**Available data:**
----------------------------------------

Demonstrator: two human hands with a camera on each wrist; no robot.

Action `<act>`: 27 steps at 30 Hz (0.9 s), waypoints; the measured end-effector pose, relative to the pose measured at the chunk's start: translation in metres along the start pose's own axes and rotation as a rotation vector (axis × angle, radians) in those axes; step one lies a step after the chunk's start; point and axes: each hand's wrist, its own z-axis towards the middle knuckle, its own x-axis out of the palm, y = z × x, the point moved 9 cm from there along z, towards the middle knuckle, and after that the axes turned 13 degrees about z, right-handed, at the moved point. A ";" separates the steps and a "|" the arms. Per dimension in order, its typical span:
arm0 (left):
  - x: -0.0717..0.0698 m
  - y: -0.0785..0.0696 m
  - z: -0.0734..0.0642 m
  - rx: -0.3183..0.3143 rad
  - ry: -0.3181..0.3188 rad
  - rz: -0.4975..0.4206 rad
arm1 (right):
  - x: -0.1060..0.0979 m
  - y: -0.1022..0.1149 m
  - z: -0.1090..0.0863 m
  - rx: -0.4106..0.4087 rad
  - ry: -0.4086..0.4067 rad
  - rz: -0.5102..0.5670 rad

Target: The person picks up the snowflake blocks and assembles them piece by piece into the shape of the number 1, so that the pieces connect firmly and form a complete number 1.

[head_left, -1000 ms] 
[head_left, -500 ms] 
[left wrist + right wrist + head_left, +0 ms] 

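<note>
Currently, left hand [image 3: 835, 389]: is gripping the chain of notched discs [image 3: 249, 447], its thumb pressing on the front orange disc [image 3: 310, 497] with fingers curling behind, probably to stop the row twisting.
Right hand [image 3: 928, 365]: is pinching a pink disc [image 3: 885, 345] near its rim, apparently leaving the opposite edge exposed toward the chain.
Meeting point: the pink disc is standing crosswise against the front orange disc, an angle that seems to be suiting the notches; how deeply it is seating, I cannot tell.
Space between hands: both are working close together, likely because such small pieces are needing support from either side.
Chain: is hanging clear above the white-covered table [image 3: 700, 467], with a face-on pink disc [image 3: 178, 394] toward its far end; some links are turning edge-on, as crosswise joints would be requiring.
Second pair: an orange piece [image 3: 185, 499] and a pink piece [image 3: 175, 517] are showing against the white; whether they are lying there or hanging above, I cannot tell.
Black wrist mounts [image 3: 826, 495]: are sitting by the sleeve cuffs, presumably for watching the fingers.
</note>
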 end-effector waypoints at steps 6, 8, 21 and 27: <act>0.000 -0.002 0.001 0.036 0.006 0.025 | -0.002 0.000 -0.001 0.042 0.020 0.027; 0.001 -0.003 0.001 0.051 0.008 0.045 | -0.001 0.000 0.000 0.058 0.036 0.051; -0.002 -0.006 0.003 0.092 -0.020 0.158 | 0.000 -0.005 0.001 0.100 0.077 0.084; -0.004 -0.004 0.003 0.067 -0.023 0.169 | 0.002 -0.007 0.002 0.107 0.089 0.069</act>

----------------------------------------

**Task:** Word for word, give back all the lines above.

**Response box:**
Demonstrator: two human hands with a camera on each wrist; no robot.

Action `<act>`: 27 steps at 30 Hz (0.9 s), waypoints; the measured end-effector pose, relative to the pose measured at the chunk's start: translation in metres along the start pose's own axes and rotation as a rotation vector (axis × angle, radians) in those axes; step one lies a step after the chunk's start; point and axes: each hand's wrist, its own z-axis towards the middle knuckle, its own x-axis out of the palm, y = z × x, the point moved 9 cm from there along z, towards the middle knuckle, and after that the axes turned 13 degrees about z, right-handed, at the moved point. A ";" separates the steps and a "|" the arms. Per dimension in order, its typical span:
arm0 (left):
  - x: -0.0717..0.0698 m
  - y: -0.0785..0.0696 m
  - z: -0.0734..0.0642 m
  - rx: -0.3183..0.3143 rad
  - ry: -0.3181..0.3188 rad
  - rz: -0.4975..0.4206 rad
arm1 (right):
  - x: -0.1060..0.0979 m
  - y: -0.1022..0.1149 m
  - z: -0.1090..0.0863 m
  - rx: -0.4106..0.4087 rad
  - ry: -0.4086..0.4067 rad
  - rz: -0.5102..0.5670 rad

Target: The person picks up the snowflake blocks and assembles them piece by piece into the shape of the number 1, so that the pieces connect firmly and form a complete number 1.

[head_left, -1000 ms] 
[head_left, -500 ms] 
[left wrist + right wrist + head_left, +0 ms] 

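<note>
Currently, left hand [image 3: 835, 389]: is gripping the chain of notched discs [image 3: 249, 447], its thumb pressing on the front orange disc [image 3: 310, 497] with fingers curling behind, probably to stop the row twisting.
Right hand [image 3: 928, 365]: is pinching a pink disc [image 3: 885, 345] near its rim, apparently leaving the opposite edge exposed toward the chain.
Meeting point: the pink disc is standing crosswise against the front orange disc, an angle that seems to be suiting the notches; how deeply it is seating, I cannot tell.
Space between hands: both are working close together, likely because such small pieces are needing support from either side.
Chain: is hanging clear above the white-covered table [image 3: 700, 467], with a face-on pink disc [image 3: 178, 394] toward its far end; some links are turning edge-on, as crosswise joints would be requiring.
Second pair: an orange piece [image 3: 185, 499] and a pink piece [image 3: 175, 517] are showing against the white; whether they are lying there or hanging above, I cannot tell.
Black wrist mounts [image 3: 826, 495]: are sitting by the sleeve cuffs, presumably for watching the fingers.
</note>
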 end-effector waypoints at steps 6, 8, 21 and 27: <act>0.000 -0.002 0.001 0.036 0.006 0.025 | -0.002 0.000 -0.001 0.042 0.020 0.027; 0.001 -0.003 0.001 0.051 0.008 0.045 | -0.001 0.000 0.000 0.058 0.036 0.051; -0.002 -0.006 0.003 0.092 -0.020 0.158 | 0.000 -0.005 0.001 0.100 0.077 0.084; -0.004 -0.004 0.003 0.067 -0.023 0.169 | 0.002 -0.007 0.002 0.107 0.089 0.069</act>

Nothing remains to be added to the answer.